_Problem requirements_: The answer must consist of every line from the data that holds the string "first".

_Given material_:

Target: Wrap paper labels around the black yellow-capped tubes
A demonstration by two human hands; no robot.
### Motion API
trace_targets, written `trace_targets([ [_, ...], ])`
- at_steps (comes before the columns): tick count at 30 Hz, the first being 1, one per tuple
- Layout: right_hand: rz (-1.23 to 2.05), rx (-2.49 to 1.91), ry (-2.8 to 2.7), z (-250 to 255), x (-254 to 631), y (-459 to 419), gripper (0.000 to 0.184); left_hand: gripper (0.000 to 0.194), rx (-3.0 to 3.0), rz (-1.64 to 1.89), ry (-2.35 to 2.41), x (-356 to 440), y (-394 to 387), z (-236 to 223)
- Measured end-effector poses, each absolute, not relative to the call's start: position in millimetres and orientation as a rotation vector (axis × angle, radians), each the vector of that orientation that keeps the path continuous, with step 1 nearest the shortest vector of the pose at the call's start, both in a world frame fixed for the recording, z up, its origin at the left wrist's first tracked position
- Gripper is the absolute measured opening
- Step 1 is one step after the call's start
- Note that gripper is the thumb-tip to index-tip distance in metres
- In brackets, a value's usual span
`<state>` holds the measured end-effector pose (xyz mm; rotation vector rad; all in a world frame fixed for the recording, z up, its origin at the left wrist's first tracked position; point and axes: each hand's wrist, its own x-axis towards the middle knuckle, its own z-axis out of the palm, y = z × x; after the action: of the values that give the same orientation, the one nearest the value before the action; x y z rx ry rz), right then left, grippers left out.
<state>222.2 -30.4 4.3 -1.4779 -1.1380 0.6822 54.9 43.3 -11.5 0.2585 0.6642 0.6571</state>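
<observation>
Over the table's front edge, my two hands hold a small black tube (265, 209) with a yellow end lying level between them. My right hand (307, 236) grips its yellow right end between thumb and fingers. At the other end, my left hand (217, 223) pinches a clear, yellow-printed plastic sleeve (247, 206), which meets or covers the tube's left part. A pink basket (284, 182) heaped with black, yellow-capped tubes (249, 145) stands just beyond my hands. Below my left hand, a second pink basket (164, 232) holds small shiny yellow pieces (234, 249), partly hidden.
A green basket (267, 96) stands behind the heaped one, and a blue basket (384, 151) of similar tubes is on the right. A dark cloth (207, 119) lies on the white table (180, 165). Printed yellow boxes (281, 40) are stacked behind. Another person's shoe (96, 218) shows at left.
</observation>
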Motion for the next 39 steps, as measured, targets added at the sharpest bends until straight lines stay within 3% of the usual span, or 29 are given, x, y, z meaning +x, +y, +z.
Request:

_Written solution_:
- at_steps (comes before the columns): tick count at 30 Hz, the first being 1, one per tuple
- Measured end-effector poses, each absolute, not relative to the call's start: position in millimetres and orientation as a rotation vector (axis × angle, radians), each the vector of that orientation that keeps the path continuous, with step 1 nearest the shortest vector of the pose at the call's start, both in a world frame fixed for the recording, z up, its origin at the left wrist's first tracked position
`<state>` holds the measured end-effector pose (xyz mm; rotation vector rad; all in a world frame fixed for the recording, z up, its origin at the left wrist's first tracked position; point and axes: each hand's wrist, its own x-axis towards the middle knuckle, its own z-axis out of the palm, y = z × x; after the action: of the values that give the same orientation, the one nearest the value before the action; x y z rx ry rz), right then left, grippers left out.

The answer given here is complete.